Dakwaan pertama primer Aman yakni dianggap melanggar Pasal 14 Juncto Pasal 6 Undang-undang Nomor 15 Tahun 2003 tentang Pemberantasan Tindak Pidana Terorisme. Sementara dakwaan kedua primer yakni Aman dianggap melanggar Pasal 15 Juncto Pasal 7 Undang-undang Nomor 15 Tahun 2003 tentang Pemberantasan Tindak Pidana Terorisme.
"Menuntut majelis hakim Pengadilan Negeri Jakarta Selatan yang memeriksa dan mengadili perkara ini memutuskan, menjatuhkan pidana kepada terdakwa Oman Rochman alias Aman Abdurrahman alias Abu Sulaiman dengan pidana mati," kata JPU Anita Dewayani di Pengadilan Negeri Jakarta Selatan, Jumat (18/5).
(Baca juga: Jejak Teror dari Kerusuhan Mako Brimob ke Ledakan Bom di Surabaya)
Sidang pembacaan tuntutan ini sempat tertunda seminggu. Pekan lalu, Aman tak hadir di persidangan terkait kerusuhan napirapidana kasus terorisme di Mako Brimob. Aman sempat hadir di Mako Brimob atas permintaan para narapidana.
Aman juga dinilai telah menyebarkan paham terorisme melalui buku Seri Materi Tauhid dan blog Milah Ibrahim. JPU Mayasari menyebut buku tersebut membuat banyak orang terpapar paham radikalisme, di antaranya Syawaludin Pakpahan dan Muhammad Iqbal Tanjung. Syawaluddin merupakan salah seorang pelaku penusukan polisi di Medan, sementara Iqbal menembak aparat di Bima.
Jaksa menyatakan Syawaludin dan Iqbal menjadi anti-NKRI setelah membaca blog Aman. Kemudian mereka merasa perlu berjihad dengan menyerang polisi. "Sehingga mereka tidak mengakui hukum yang ada di Indonesia," kata Mayasari.

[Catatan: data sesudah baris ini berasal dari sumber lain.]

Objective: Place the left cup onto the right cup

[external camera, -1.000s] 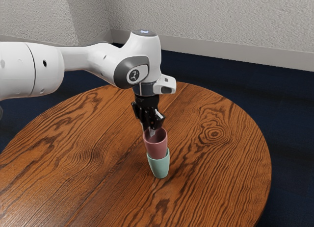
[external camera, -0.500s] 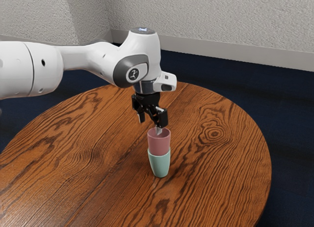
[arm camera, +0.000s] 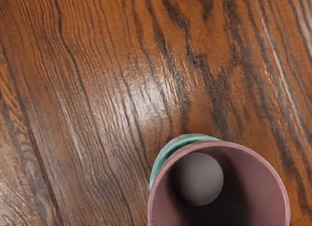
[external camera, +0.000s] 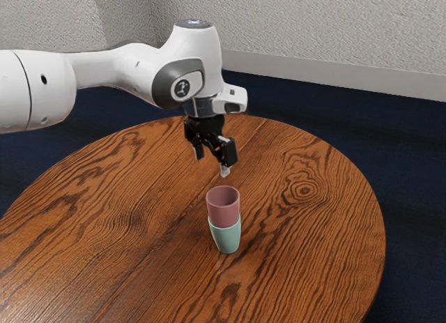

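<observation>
The big round wooden table holds the green cup near its middle. The white arm reaches in high above the green cup. The pink cup sits upright inside the green cup, with its top half sticking out. The black gripper hangs in the air above the green cup. Its fingers are spread apart and hold nothing.

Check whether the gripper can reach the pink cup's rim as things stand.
Likely yes. The gripper hangs open above the pink cup, slightly toward the exterior view's left. That cup stands upright, nested in the green cup, with nothing between gripper and rim.
</observation>
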`<state>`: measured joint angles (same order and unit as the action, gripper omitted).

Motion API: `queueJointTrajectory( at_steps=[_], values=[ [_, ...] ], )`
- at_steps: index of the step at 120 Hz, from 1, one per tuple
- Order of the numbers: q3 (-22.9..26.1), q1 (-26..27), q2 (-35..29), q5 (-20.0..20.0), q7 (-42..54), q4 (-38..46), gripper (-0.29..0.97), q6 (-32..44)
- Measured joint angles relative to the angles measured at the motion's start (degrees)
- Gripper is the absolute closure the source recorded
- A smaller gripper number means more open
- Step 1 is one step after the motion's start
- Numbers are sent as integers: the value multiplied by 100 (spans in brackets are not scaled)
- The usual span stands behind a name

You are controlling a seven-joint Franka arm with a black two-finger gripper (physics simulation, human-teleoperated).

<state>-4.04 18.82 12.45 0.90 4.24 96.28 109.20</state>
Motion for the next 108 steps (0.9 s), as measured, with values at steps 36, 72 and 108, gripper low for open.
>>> queueJointTrajectory(
  at_steps=[36,72,108],
  values=[
    [47,-233,-282,-5,20,-293,0,-535],
    [60,-656,-555,-40,30,-530,0,-1208],
    [53,-948,-823,-27,31,-843,0,-1774]
  ],
)
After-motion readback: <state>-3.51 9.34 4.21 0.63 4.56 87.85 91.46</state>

Dalam pertimbangannya, jaksa menilai hal yang memberatkan tuntutan Aman karena dia merupakan residivis dalam kasus terorisme. Aman tercatat menjadi narapidana dalam kasus pelatihan teror di Aceh pada 2009 dan pernah divonis bersalah pada kasus Bom Cimanggis pada 2010.

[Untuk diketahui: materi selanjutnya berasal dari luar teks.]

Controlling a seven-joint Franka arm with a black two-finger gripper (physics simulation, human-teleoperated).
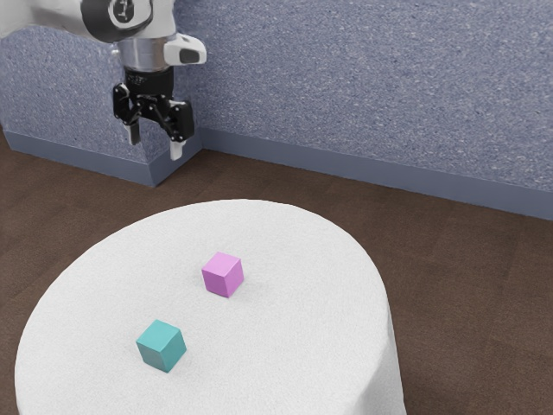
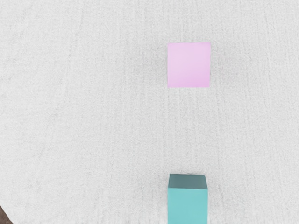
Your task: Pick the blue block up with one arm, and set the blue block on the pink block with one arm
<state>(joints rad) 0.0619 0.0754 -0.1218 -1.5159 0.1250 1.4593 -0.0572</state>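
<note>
Our gripper [image 1: 155,145] hung in the upper left of the exterior view, high above the table [image 1: 346,259], with its fingers pointing down and spread wide and nothing between them. We judged that this height and open stance suited a start. Neither block had been grasped, and the spread left room to come down over two sides of a cube.

Moving rightward, the blue block [image 1: 162,345] sat on the white tabletop toward the lower left of that view. It lay flat on one face with a corner turned toward the camera. It looked more teal than blue to us, yet it was the one candidate. Up and to its right, with bare tabletop between them, the pink block [image 1: 223,274] rested near the table's middle, also flat, with nothing stacked on it. We reckoned that gap would let the fingers close on the blue block without nudging the pink one. Further right came bare tabletop, then brown floor [image 1: 484,285] and the speckled wall [image 1: 363,78].

In the wrist view the two blocks lined up one beyond the other. The pink block showed its top face whole, while the frame's edge cut off the blue block and hid its near part. The exterior view likewise cropped the table's front edge and most of the arm.
</note>
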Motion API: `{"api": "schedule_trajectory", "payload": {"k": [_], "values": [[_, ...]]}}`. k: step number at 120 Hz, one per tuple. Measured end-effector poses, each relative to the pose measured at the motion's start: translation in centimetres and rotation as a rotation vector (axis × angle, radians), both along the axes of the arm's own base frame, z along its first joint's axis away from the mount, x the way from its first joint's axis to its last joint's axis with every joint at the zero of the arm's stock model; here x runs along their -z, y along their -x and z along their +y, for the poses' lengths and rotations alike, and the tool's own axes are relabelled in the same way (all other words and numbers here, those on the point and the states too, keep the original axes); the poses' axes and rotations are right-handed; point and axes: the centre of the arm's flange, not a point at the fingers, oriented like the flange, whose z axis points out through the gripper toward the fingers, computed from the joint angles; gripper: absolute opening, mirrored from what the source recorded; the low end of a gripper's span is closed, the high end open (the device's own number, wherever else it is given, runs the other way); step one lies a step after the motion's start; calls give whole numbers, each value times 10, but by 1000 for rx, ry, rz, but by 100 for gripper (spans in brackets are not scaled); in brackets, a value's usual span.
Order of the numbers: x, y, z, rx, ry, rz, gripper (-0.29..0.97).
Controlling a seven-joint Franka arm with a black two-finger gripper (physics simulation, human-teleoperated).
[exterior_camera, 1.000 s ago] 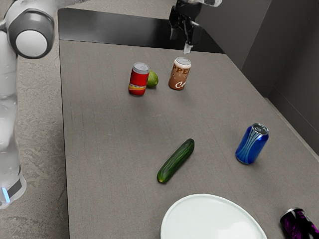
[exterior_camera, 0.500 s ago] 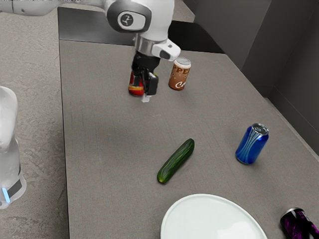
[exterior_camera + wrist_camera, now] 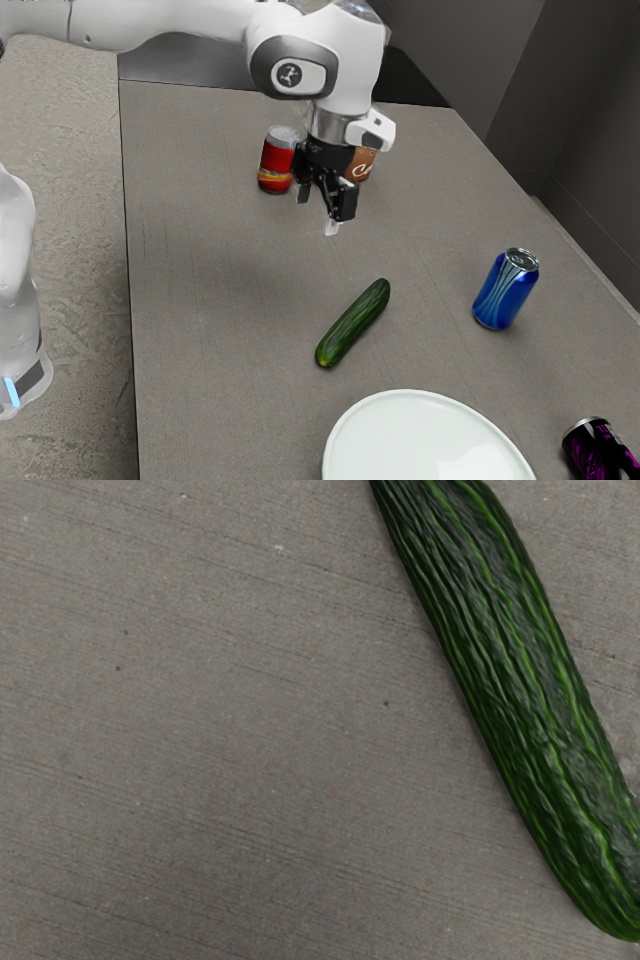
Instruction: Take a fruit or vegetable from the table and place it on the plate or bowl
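Note:
A dark green cucumber (image 3: 353, 322) lies at a slant on the grey table, a short way in front of the white plate (image 3: 420, 440) at the near edge. My gripper (image 3: 325, 210) hangs open above the table, between the cans at the back and the cucumber, with nothing between its fingers. It is above and behind the cucumber's far end, toward the exterior view's left. In the wrist view the cucumber (image 3: 510, 680) runs diagonally beside the spot under my hand, on bare table.
A red can (image 3: 277, 160) and a brown can (image 3: 362, 165) stand just behind my hand. A blue can (image 3: 505, 290) stands at the exterior view's right and a purple can (image 3: 600, 450) at the lower right corner. The table's edge runs along the left.
My arm has swung down from the table's far edge, past the red can, toward the cucumber. The lime beside the red can is now hidden behind my hand. Nothing on the table moved.

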Motion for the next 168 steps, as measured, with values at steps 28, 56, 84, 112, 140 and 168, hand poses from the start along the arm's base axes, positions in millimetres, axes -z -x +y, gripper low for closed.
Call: {"api": "schedule_trajectory", "payload": {"k": [28,56,84,112,140,168], "values": [[-1,-18,-63,37,10,-19,68],[24,-33,-80,15,20,2,68],[44,-46,-78,-26,26,10,68],[68,-62,-74,-59,35,20,68],[85,-67,-64,-94,38,25,68],[103,-77,-54,-125,46,24,68]]}}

Pada Agustus 2017, seharusnya Aman Abdurrahman bebas dari penjara atas hukuman tujuh tahun penjara dalam kasus Bom Cimanggis. Namun, empat hari sebelum menghirup udara bebas, polisi kembali menyeretnya dalam beragam kasus serangan teror.
Hal lain yang memberatkan karena Aman merupakan penggagas berdirinya JAD pada 2015, jaringan yang melakukan berbagai kasus teror beberapa waktu ke belakang. Selain itu, Aman juga dianggap sebagai penganjur penggerak kepada pengikutnya untuk melakukan jihad dan amaliyah teror dengan dalil-dalilnya.
(Baca juga: Polisi Deteksi Narapidana Terorisme Mengajak Serang Mako Brimob)
Perbuatan Aman dianggap berimbas kepada banyaknya korban meninggal dan bom meledak. "Perbuatan terdakwa telah menghilangkan masa depan serang anak yang meninggal di tempat kejadian dalam kondisi cukup mengenaskan dengan luka bakar 90% serta lima anak mengalami luka berat dan dalam kondisi luka bakar yang sulit dipulihkan kembali seperti semula," kata Mayasari.
Adapun, Aman juga dianggap telah menyampaikan syirik demokrasi yang dimuat dalam blognya dan dapat diakses secara bebas. Hal ini dianggap mempengaruhi banyak orang untuk melakukan tindakan teror.
"Tidak ditemukan hal meringankan dari perbuatan terdakwa," kata Mayasari.
Atas tuntutan JPU, Aman bersama penasehat hukumnya akan mengajukan nota keberatan atau pledoi di sidang berikutnya. Pledoi akan dibuat masing-masing, baik Aman maupun pengacaranya rencananya pada sidang berikutnya yang dijadwalkan pada Jumat (25/5).